- [Work order]
Although the data below holds other lines too, output only those from the line with "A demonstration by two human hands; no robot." up to and including the line with "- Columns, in", exactly as they appear.

- [Data segment]
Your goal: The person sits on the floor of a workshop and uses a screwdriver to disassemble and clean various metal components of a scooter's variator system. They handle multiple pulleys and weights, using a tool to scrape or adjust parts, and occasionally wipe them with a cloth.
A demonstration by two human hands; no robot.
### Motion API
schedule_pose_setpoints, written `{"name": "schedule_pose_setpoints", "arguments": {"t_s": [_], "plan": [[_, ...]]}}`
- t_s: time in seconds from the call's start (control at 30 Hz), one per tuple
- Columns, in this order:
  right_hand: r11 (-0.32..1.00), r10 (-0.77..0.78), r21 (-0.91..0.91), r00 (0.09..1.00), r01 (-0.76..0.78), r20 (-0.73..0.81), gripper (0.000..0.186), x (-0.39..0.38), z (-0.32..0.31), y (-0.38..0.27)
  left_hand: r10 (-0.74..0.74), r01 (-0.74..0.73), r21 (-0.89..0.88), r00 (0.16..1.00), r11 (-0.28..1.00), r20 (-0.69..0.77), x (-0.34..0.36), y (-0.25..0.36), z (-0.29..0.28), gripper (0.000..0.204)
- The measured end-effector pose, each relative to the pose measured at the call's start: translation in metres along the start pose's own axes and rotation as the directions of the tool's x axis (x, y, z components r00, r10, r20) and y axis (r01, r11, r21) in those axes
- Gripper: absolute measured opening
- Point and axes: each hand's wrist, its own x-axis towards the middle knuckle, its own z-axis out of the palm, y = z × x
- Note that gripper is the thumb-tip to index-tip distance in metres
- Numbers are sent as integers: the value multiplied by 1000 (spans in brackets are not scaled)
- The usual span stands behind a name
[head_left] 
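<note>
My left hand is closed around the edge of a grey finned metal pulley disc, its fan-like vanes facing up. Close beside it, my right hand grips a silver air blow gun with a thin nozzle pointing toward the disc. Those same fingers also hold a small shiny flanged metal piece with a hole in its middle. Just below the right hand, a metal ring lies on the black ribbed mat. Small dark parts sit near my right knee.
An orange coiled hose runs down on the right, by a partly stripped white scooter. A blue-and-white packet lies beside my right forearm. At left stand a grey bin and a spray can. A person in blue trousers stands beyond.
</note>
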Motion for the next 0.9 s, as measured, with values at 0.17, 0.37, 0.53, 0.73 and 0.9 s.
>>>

- [Output below]
A demonstration by two human hands; no robot.
### Motion API
schedule_pose_setpoints, written `{"name": "schedule_pose_setpoints", "arguments": {"t_s": [_], "plan": [[_, ...]]}}`
- t_s: time in seconds from the call's start (control at 30 Hz), one per tuple
- Columns, in this order:

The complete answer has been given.